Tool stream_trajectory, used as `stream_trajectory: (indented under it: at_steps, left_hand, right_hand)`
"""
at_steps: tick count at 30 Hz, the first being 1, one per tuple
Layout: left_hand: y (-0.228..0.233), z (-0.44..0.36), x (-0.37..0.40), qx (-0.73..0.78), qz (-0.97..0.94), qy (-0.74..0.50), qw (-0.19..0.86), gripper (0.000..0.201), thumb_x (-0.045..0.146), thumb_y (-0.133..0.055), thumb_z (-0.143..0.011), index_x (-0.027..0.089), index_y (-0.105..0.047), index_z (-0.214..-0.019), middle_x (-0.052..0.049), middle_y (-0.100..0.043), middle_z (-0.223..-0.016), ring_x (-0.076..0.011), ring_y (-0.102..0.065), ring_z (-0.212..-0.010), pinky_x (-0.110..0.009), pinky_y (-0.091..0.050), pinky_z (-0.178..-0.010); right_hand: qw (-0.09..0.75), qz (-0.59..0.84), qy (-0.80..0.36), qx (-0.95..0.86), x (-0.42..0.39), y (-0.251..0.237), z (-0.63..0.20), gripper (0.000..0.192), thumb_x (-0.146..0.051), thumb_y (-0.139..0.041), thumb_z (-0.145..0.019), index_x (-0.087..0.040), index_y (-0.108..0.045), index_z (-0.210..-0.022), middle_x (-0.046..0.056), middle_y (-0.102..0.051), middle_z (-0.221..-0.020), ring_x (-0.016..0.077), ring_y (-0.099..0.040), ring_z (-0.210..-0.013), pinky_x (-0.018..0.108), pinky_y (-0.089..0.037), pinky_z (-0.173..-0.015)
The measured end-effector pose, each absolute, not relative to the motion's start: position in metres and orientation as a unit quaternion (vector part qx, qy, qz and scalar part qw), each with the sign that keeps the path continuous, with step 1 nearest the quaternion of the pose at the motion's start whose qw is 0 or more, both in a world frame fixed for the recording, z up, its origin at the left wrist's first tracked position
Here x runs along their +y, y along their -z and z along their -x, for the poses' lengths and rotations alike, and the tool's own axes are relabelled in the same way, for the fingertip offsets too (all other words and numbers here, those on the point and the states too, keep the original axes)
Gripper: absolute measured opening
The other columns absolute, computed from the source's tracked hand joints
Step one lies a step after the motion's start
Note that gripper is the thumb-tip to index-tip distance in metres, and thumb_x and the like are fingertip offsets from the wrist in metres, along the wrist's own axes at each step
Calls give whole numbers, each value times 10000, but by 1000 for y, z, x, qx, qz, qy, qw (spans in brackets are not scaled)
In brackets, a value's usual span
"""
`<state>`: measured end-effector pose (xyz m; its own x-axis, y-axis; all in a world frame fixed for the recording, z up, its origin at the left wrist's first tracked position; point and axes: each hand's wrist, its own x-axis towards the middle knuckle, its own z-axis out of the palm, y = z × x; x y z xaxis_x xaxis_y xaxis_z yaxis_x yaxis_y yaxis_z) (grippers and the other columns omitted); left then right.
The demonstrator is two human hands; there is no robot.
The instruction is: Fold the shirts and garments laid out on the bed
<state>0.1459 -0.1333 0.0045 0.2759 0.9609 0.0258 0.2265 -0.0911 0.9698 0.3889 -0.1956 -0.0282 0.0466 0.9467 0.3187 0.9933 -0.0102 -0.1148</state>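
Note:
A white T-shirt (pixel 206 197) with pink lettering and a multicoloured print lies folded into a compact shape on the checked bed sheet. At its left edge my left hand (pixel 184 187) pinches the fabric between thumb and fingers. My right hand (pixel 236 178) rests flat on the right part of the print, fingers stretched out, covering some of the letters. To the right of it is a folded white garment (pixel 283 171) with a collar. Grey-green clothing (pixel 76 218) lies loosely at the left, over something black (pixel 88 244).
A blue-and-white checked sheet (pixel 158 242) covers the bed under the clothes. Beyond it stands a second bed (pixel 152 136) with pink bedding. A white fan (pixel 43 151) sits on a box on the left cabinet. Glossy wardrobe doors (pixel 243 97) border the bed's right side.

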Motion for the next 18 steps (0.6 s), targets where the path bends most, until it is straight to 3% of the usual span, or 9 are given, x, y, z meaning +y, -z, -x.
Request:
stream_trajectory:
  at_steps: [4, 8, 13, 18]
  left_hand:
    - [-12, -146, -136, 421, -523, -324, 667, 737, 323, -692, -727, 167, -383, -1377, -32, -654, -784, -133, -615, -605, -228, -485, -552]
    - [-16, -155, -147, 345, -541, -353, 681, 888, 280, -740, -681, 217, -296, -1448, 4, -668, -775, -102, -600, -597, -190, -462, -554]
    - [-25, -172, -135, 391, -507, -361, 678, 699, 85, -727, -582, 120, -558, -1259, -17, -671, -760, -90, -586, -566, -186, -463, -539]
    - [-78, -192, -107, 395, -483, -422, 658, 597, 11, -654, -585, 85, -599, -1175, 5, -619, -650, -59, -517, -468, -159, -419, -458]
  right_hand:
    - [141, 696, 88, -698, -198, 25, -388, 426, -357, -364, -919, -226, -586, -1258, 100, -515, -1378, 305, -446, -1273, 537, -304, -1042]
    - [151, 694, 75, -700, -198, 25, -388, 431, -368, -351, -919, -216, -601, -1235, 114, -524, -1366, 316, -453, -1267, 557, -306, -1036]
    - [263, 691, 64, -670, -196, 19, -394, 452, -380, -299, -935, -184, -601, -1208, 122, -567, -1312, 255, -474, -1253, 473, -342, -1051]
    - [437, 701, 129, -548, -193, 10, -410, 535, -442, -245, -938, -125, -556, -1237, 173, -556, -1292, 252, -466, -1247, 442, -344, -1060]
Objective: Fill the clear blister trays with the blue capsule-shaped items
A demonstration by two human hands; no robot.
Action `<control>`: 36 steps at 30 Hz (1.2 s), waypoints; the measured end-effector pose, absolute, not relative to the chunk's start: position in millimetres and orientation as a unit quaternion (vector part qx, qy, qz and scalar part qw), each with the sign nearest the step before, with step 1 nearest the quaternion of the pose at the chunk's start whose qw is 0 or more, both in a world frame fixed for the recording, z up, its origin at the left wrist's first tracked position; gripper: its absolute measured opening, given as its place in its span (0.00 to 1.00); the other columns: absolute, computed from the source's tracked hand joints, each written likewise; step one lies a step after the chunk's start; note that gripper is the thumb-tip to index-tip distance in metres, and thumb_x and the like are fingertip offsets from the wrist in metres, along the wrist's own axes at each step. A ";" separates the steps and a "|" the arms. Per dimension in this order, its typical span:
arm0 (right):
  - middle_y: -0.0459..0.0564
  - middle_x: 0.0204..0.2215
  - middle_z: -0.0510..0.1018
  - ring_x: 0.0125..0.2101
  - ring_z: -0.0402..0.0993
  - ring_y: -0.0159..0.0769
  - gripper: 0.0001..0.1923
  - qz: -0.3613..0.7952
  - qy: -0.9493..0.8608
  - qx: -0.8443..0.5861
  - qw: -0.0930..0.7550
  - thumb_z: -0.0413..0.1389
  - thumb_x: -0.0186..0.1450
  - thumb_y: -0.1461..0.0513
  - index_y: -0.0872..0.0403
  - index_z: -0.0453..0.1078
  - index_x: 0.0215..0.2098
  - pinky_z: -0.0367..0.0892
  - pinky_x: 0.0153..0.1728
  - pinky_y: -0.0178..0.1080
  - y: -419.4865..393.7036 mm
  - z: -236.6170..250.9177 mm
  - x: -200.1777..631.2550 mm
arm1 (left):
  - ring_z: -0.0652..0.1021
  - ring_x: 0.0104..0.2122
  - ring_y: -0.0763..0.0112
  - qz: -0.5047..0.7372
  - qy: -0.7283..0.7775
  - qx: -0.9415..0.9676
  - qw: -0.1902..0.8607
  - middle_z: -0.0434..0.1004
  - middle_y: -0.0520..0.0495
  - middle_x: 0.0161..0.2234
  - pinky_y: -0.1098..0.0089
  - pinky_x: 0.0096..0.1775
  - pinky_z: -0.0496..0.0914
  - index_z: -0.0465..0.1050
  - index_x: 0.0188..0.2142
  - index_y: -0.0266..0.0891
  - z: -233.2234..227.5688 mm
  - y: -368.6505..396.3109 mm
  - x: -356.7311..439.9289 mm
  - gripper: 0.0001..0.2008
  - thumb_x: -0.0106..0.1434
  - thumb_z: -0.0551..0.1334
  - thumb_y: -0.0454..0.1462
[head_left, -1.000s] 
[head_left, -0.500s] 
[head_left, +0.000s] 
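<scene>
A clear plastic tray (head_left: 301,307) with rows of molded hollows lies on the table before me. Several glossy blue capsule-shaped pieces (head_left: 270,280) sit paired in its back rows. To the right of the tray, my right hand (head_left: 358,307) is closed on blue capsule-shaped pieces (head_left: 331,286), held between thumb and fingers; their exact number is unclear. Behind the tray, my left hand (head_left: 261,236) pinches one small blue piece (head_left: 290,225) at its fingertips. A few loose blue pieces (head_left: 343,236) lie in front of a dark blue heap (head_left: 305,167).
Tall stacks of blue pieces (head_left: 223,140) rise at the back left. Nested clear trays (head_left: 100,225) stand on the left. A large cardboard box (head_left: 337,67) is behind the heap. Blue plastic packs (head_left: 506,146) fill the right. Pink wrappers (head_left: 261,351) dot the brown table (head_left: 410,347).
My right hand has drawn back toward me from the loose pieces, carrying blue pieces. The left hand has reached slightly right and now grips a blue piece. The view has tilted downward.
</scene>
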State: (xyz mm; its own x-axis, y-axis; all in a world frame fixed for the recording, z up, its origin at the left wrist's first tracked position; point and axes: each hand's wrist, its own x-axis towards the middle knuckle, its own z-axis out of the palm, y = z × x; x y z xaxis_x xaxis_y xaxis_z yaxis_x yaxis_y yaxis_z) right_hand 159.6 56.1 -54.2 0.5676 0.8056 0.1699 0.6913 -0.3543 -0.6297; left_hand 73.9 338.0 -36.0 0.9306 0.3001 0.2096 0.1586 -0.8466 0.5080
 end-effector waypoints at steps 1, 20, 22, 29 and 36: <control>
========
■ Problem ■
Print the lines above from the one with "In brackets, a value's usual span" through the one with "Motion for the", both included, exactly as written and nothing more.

■ Exercise answer ■
In brackets, a value's usual span
"""
`<state>`: measured end-effector pose (xyz m; its own x-axis, y-axis; all in a world frame fixed for the recording, z up, its origin at the left wrist's first tracked position; point and axes: each hand's wrist, its own x-axis towards the middle knuckle, its own z-axis out of the palm, y = z × x; x y z xaxis_x xaxis_y xaxis_z yaxis_x yaxis_y yaxis_z) (grippers and the other columns omitted); left then right.
The demonstrator is two human hands; there is no robot.
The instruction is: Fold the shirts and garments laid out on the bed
<state>0.1459 -0.1333 0.0045 0.2759 0.9609 0.0258 0.2265 -0.0911 0.9698 0.3889 -0.1956 -0.0282 0.0466 0.9467 0.3187 0.9933 -0.0102 -0.1148</state>
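Note:
A white T-shirt (pixel 206 197) with pink lettering and a multicoloured print lies folded into a compact shape on the checked bed sheet. At its left edge my left hand (pixel 184 187) pinches the fabric between thumb and fingers. My right hand (pixel 236 178) rests flat on the right part of the print, fingers stretched out, covering some of the letters. To the right of it is a folded white garment (pixel 283 171) with a collar. Grey-green clothing (pixel 76 218) lies loosely at the left, over something black (pixel 88 244).
A blue-and-white checked sheet (pixel 158 242) covers the bed under the clothes. Beyond it stands a second bed (pixel 152 136) with pink bedding. A white fan (pixel 43 151) sits on a box on the left cabinet. Glossy wardrobe doors (pixel 243 97) border the bed's right side.
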
Motion for the next 18 steps (0.6 s), targets where the path bends most, until it is straight to 3% of the usual span, or 9 are given, x, y, z meaning +y, -z, -x.

The answer has been fully written out.